> [TASK TO CARRY OUT] Say how many lines in the listing below contain the word "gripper". Give the number alone.

______________________________

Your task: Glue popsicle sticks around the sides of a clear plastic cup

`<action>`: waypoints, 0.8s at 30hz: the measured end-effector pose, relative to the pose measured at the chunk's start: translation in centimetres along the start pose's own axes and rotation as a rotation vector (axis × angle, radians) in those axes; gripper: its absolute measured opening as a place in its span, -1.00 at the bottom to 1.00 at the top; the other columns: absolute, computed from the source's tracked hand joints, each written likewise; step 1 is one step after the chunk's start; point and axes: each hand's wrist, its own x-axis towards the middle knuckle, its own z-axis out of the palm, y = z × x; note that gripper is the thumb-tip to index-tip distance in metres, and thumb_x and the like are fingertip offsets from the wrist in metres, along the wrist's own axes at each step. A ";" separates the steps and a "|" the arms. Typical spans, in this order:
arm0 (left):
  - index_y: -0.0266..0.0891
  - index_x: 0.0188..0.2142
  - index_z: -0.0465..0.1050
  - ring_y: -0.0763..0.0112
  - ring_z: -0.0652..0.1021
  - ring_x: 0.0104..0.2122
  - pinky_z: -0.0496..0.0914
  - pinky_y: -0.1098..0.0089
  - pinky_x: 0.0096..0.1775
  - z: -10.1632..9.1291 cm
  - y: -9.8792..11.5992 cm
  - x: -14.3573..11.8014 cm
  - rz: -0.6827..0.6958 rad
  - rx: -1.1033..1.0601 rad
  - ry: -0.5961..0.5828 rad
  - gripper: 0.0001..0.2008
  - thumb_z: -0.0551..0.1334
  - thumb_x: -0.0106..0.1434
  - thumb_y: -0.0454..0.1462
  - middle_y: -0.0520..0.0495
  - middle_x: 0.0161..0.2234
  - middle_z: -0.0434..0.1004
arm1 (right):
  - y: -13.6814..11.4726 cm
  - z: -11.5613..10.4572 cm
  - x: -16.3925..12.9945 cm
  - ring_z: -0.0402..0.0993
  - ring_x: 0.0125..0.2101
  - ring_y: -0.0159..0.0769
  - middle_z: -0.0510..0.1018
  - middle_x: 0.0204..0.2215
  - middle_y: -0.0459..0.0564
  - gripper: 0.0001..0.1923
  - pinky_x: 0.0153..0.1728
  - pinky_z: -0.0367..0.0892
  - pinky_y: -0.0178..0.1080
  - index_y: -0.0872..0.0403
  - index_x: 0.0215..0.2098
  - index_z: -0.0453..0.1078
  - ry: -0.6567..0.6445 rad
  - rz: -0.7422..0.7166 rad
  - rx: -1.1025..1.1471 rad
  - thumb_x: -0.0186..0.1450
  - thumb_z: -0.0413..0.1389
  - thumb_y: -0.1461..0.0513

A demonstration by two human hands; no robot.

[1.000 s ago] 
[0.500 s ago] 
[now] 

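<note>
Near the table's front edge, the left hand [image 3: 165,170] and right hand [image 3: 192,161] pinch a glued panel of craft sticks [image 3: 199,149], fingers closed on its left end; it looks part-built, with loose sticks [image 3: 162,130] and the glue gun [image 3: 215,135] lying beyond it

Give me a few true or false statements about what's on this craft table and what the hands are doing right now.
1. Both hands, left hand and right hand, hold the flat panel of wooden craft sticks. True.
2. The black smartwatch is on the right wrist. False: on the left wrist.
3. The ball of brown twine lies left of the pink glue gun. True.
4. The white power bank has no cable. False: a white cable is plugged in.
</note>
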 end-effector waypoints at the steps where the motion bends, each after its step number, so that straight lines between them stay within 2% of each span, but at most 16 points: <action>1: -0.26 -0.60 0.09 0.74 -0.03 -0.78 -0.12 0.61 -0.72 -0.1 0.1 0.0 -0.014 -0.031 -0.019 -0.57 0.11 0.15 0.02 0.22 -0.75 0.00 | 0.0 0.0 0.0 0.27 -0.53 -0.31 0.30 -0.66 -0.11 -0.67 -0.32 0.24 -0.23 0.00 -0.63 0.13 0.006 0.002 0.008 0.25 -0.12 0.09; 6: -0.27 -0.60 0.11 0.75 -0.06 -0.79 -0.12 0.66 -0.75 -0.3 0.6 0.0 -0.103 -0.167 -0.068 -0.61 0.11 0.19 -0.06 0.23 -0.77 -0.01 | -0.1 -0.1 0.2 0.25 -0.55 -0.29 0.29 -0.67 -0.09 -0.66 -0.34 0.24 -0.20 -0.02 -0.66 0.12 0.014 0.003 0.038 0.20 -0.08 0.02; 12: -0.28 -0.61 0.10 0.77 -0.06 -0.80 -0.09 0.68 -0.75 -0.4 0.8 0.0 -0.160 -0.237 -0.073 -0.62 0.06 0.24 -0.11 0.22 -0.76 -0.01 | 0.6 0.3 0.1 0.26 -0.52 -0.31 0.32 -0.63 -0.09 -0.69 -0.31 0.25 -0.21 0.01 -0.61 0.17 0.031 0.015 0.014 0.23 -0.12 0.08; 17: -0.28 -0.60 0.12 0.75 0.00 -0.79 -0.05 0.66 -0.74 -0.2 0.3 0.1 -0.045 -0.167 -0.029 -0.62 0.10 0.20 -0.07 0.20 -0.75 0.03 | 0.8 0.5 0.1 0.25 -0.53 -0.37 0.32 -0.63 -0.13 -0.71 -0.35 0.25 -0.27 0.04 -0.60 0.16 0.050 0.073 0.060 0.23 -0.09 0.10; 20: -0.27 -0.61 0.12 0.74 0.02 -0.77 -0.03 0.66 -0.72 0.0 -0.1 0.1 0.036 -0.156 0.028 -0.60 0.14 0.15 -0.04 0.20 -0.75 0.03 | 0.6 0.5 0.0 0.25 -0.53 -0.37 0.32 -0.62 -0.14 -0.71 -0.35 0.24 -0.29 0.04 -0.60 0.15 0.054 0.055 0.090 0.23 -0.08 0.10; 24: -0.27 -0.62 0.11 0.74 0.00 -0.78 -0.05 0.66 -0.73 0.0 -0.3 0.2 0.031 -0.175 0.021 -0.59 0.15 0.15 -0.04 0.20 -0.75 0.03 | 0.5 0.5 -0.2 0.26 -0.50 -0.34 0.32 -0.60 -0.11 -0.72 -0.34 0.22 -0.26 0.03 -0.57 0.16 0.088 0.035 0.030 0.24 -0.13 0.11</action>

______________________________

> [EXERCISE OUTPUT] 3